What do you do if you want to learn driving a car? You will try to find an expert teacher, isn’t it? You do not want to avail the services of a novice individual to help you out, but a professional person can provide you the vital tips and most importantly guide you efficiently. Similarly, when it comes to investing in the stock market for the first time, you require a knowledgeable advice to attain your financial goals and get profitable returns.

If you are a beginner, then it is quite obvious that you may be having no information about the process of buying the right shares in the market. In such a situation, getting the right tips from an experienced financial advisor or a registered advisory company will truly prove to be a great blessing in disguise. However, there are some of the important things that have to be kept in mind while choosing the top stock market advisory company, which are as follows:

How much assistance do you actually require?

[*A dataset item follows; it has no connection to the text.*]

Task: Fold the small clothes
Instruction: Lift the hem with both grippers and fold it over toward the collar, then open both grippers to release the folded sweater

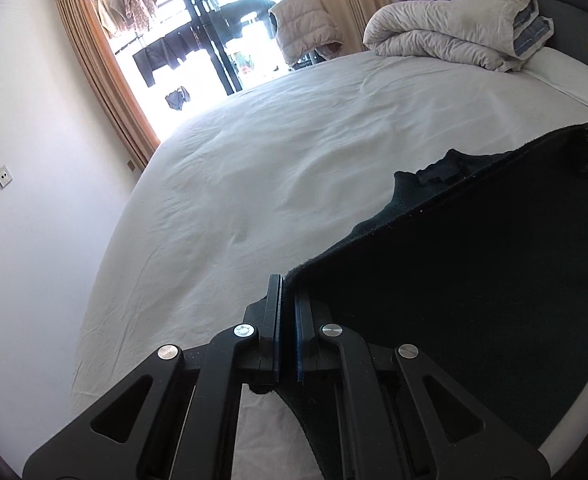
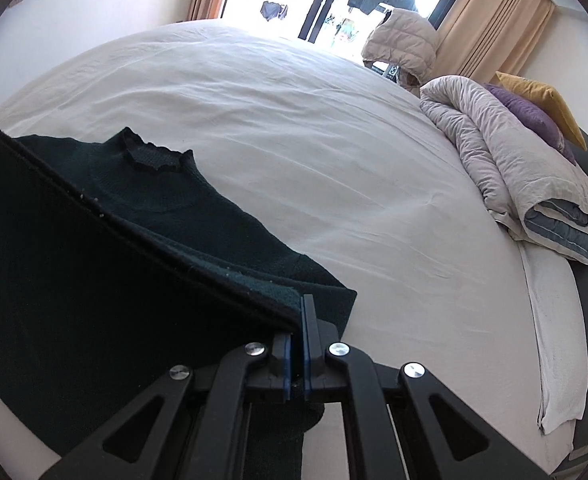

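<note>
Your left gripper point(image 1: 287, 312) and right gripper point(image 2: 299, 328) are each clenched on a hem corner of the dark green sweater point(image 2: 162, 200), whose collar end lies on the white bed point(image 2: 294, 128) toward the window side. Keep the raised hem taut and level between them as you carry it over the collar. The rolled duvet point(image 2: 514, 168) lies well apart at the headboard edge.

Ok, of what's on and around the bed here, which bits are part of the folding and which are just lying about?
In the job:
sweater, its hem lifted
left claw, shut on a hem corner
right claw, shut on the other corner
bed, the folding surface

Lying about:
duvet
purple pillow
yellow pillow
puffer jacket
</note>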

Before you make up your mind to hire an advisor, it is imperative that you must first decide about the kind of service you require from them. You may need their help at the beginning or during the time of any issues. This is because an advisor has to formulate a map according to your requirements. Hence, it is suggested to ascertain your needs first and then take further action.

Choose a top ranked advisory company

It is a very important point that has to be taken into the consideration. Availing services of the well known advisory company or a financial advisor is an absolute necessity. Make it a point to carry out a proper background or research work about the company. Check out their credentials, reputation, experience, etc before hiring them.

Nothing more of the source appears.